15 abril 2011

Malas noticias para los buenos lectores

Me acabo de enterar que ha muerto Miguel Martínez-Lage y me ha entrado una angustia terrible. Porque Miguel, con el que uno conversó largo y tendido apenas tres o cuatro veces, era una de esas personas insustituibles dentro de un ecosistema literario eficiente, o sea: para que esto no sea un desastre. Era uno de esos traductores capaz de encarnar en su trabajo lo mejor y lo peor de la profesión: la devoción absoluta hacia los textos que reverenciaba y que traducía como nadie y las faenas hechas de mala gana por cuestiones meramente alimenticias. La diferencia de Miguel con el resto de los profesionales de ese medio es que no le dolían prendas a la hora de reconocer ese tipo de cuestiones. Él lo veía como un mal menor de una profesión muchas veces ingrata y que, en realidad, valoran tan sólo los que se han enfrentado a la complicada labor de ceder la voz de uno para transmitir las ideas de otro.
A mí este blog me ha dado muchos problemas, pero me alegro de haberlo comenzado y alimentado por las alegrías que, también, han venido con él. Una de ellas fue un post donde, de pasada, se mencionaba una aguda crítica que Miguel Martínez-Lage publicó en una revista virtual de la que él era uno de los responsables, La casa de los Malfenti, había hecho sobre la más que cuestionable traducción de las Memorias de ultratumba de Chateaubriand que se editó en Acantilado. Yo allí daba a entender que era ese el origen del encargo que el editor de dicha editorial, Vallcorba, le había hecho a Miguel de su monumental traducción, que le valió el Premio Nacional de Traducción en 2008, de La vida de Samuel Johnson. Pues bien, a raíz de dicho post se puso Martínez-Lage en contacto conmigo para explicarme el verdadero origen de dicha traducción que no era el que yo, fungiendo de intrépido y astuto comentarista editorial, había sospechado y, error mío, difundido.

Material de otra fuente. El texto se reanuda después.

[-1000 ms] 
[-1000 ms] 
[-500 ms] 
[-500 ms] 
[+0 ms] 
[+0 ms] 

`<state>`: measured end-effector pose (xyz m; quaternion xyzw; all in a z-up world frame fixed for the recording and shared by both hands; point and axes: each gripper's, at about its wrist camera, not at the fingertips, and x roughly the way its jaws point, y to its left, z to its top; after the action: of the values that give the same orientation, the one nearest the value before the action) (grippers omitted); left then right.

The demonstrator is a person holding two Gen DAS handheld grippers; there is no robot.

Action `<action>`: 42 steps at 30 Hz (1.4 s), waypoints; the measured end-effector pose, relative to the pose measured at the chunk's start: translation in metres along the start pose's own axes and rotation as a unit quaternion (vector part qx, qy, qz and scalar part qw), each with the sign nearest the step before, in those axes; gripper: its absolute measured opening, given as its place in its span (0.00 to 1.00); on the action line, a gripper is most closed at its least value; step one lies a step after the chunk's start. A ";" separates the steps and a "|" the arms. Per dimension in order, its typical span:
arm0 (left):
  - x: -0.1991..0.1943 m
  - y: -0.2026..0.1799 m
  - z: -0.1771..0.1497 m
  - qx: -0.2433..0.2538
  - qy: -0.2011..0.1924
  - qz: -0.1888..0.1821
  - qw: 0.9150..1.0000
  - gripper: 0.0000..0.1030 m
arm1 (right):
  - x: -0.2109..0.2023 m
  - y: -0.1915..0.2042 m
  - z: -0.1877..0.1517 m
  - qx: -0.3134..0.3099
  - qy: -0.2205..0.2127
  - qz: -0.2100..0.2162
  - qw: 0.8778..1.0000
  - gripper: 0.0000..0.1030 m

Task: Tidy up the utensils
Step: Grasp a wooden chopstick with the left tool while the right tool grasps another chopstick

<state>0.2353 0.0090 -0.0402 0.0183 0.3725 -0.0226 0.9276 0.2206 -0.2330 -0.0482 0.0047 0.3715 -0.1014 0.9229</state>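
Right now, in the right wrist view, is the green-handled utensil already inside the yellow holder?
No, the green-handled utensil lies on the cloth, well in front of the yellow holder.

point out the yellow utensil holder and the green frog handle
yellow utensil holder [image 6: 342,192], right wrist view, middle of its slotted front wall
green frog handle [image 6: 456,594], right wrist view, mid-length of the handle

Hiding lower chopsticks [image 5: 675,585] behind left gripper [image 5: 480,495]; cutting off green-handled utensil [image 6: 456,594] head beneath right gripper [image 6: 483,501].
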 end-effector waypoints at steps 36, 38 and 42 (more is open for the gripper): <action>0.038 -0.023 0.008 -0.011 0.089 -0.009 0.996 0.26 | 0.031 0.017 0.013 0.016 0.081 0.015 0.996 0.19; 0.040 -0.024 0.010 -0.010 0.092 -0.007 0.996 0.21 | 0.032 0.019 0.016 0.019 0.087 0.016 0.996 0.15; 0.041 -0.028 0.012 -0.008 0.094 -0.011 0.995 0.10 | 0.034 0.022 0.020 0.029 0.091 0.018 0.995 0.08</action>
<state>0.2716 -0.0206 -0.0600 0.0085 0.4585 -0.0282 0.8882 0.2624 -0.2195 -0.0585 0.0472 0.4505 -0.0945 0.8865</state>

Miguel me explicó que esa traducción era un encargo de una editorial que, finalmente, no puedo editarlo. Él le había dedicado tres años a la traducción y se había encariñado con ella, entre otras cosas porque él era consciente de que el resultado estaba siendo especialmente bueno. Así que, con la traducción concluida, fue llamando de puerta en puerta a varios editores en busca de que alguien la sacara a la luz. Hay que decir en favor de Vallcorba que él dijo sí y que ahí está, en una de esas ediciones medio suicidas de libros enormes que tan buen resultado le dan. Hay que decir, por otro lado, que en los mails de promoción del libro apenas se indicaba el nombre del autor y que, como el propio Miguel me dijo, jamás nadie le invitó a la presentación del libro ni nada parecido.
A raíz de esa conversación se fraguó una amistad intermitente, ocasional, porque creo que en eso Miguel y yo éramos más o menos parecidos y cuando nos veíamos nos dudábamos en charlar con un cigarro y una copa de por medio, pero tampoco teníamos la costumbre de andar llamando o escribiendo para ver qué tal podía andar el otro. Yo siempre bromeaba con él diciéndole que, quizás, era el autor al que más veces he leído, porque no tengo calculados de modo preciso todos los libros que han pasado por mis manos con la traducción firmada por él. Cada una de las veces que nos vimos recuerdo haber pasado un rato estupendo. La foto que ilustra este pequeño homenaje se la hice en Teruel, en el acto de entrega de los premios nacionales, al que me invitaron los amigos de Contexto. Él me vio cámara en mano y luego me pidió un par de tomas con su familia, que lo acompañaba allí.
La última vez que nos vimos fue, creo, en el acto de entrega del premio Alfaguara a Rivera Letelier. Nos fuimos al bar que está junto al edificio de Santillana y estuvimos un rato bromeando. Yo el dije que me había encantado su traducción de ¡Absalom, Absalom! y que siempre le preguntaba a Santiago Tobón, el editor de Sexto Piso, por esa locura que era la Biblioteca Gaddis.
Y, bueno, hace media hora que me he enterado de que, con sólo cincuenta años, se ha muerto. Todavía no me lo creo, la verdad. No quiero creérmelo, de hecho. Me he sentido obligado, eso sí, a escribir todo esto. Por el respeto que le tenía y porque me parece que hemos perdido algo importante.